◆ RECORDS FOR THIS TASK ◆
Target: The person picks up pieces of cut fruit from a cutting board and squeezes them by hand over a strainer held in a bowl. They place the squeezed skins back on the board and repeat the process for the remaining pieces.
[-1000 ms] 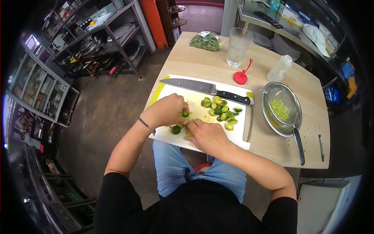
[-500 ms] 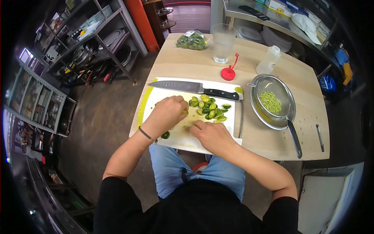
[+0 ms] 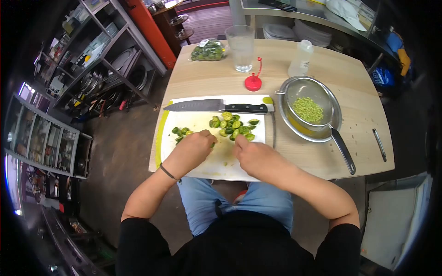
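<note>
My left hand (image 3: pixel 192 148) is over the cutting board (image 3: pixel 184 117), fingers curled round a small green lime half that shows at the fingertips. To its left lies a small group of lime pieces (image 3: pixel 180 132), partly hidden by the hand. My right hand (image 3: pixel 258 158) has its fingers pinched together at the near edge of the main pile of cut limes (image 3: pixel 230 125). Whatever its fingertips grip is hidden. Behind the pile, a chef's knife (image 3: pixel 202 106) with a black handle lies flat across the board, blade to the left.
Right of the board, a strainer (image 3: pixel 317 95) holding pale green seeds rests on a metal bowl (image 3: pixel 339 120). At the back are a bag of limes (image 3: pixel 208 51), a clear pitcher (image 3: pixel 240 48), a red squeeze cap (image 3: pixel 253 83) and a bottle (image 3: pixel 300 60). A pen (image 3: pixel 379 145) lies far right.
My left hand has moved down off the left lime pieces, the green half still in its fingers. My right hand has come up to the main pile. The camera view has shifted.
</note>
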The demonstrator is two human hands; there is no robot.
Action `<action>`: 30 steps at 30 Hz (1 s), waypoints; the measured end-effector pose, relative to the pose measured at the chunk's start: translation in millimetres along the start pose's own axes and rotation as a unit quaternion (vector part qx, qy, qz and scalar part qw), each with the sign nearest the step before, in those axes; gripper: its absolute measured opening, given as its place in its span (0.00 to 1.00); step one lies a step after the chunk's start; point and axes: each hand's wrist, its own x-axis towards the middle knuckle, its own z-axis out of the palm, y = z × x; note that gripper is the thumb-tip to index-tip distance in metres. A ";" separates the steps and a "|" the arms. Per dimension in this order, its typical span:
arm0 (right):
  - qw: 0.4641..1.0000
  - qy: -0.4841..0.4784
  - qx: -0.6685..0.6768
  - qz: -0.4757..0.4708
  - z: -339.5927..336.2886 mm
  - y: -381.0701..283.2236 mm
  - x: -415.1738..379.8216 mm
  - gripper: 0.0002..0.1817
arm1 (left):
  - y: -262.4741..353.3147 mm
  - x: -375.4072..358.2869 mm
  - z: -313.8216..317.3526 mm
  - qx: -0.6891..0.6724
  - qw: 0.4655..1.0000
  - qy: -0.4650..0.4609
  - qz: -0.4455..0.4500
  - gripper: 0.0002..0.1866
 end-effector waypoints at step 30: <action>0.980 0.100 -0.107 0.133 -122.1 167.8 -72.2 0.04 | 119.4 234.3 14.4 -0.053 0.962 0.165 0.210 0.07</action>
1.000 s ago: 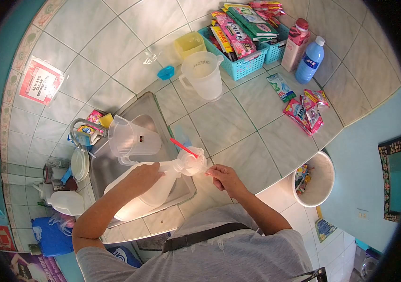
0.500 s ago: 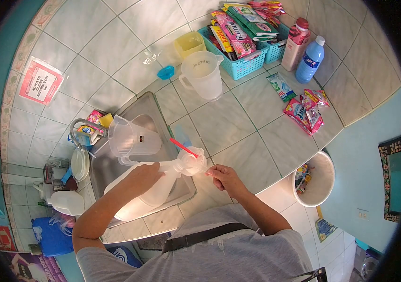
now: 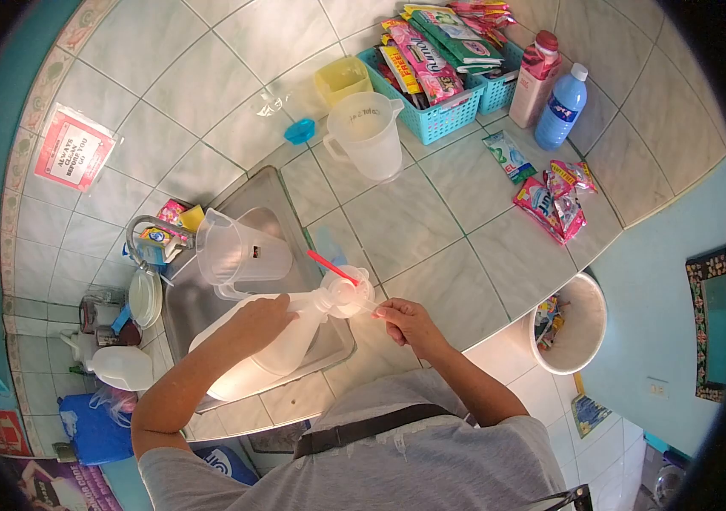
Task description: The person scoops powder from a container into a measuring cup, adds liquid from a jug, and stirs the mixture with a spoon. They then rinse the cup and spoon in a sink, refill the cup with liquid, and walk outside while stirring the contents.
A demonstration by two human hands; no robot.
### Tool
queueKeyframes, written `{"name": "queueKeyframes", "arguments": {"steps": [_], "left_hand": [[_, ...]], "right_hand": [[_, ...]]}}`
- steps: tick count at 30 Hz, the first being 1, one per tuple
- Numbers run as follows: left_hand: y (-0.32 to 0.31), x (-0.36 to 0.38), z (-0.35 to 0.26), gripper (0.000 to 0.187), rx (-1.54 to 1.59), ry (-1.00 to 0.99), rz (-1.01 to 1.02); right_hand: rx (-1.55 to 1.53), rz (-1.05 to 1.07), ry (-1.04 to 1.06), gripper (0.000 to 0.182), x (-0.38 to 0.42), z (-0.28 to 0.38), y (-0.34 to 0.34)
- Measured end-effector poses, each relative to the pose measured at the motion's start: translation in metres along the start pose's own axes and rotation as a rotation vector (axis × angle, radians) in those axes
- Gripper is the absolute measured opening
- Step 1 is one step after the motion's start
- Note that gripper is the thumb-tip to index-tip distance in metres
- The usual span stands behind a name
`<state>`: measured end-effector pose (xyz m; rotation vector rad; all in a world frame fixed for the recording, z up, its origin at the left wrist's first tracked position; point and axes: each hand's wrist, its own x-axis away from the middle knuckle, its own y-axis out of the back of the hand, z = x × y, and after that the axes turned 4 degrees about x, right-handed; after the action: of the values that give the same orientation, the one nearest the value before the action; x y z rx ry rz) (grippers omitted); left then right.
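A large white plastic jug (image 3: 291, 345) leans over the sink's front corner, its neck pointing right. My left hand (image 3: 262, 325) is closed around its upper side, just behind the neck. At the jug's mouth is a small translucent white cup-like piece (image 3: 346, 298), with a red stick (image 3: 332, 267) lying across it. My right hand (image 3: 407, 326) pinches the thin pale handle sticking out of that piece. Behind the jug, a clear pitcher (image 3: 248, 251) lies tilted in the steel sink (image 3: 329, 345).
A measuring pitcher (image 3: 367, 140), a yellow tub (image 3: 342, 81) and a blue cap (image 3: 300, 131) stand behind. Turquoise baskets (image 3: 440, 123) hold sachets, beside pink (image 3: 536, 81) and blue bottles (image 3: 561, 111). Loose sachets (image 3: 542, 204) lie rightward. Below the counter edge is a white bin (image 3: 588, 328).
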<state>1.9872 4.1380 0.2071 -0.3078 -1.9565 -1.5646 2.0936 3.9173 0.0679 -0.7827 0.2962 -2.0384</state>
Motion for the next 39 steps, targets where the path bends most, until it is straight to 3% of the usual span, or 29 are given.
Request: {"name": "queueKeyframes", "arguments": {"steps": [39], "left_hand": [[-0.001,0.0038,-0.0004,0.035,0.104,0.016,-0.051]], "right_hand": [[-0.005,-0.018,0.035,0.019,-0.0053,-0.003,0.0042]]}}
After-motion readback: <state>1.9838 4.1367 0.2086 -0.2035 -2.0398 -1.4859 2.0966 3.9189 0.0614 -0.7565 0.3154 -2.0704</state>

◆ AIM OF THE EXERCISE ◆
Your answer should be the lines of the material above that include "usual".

◆ RESPONSE FOR THIS EXERCISE ◆
- The usual span stands behind a name
Motion for the next 39 steps, targets where the path bends most, until it is straight to 3% of the usual span, or 29 are given.

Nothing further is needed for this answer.